NASA allowing commercial travel to International Space Station, but it'll cost you

NASA will begin allowing tourists to visit the International Space Station, but the trip is likely to be reserved for the ultra-rich who can afford the expected multimillion-dollar price tag.

The agency will not coordinate the trips directly but plans to work with outside firms, it said on Friday. The nightly price for companies to host visitors in the facility is $35,000 alone. Costs will be revisited every six months.

NASA is hoping that, by opening up the station to commercial travel, it can expand the market for space exploration while it aims to return humans to the Moon by 2024.

“The agency’s ultimate goal in low-Earth orbit is to partner with industry to achieve a strong ecosystem in which NASA is one of many customers purchasing services and capabilities at lower cost,” it said in a statement.
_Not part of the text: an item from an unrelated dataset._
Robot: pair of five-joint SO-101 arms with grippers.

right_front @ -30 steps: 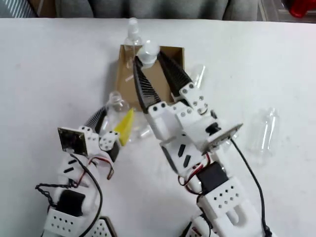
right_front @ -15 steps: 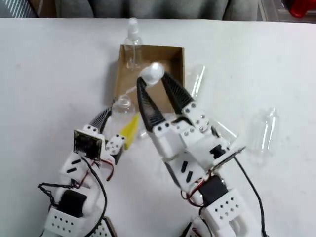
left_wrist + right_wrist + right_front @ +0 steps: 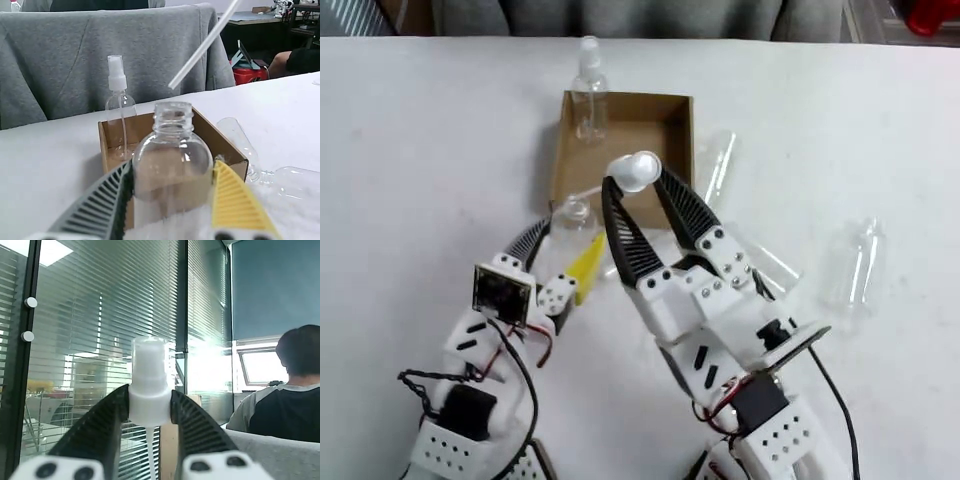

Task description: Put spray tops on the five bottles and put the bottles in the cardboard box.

President Trump, however, is not on board with NASA's plans, tweeting that the agency shouldn't be talking about the moon and should "be focused on the much bigger things we are doing, including Mars."

As record amounts of outside investment pour into the U.S. space industry, companies like SpaceX are making the promise of cheaper commercial travel to the so-called “final frontier” more attainable. 

And by funding riskier, but cheaper endeavors, NASA hopes to free itself up to solve the more complex problems, like deep space travel.

“Right now, there’s not a commercial marketplace at the moon, there’s not a commercial marketplace at Mars,” administrator Jim Bridenstine previously told Fox Business.


“If we can do the things we need to do in low-Earth orbit by being a customer, then we can focus on developing capability at the moon, retiring risk at the moon… and then commercializing that activity while we then go on to Mars," he added.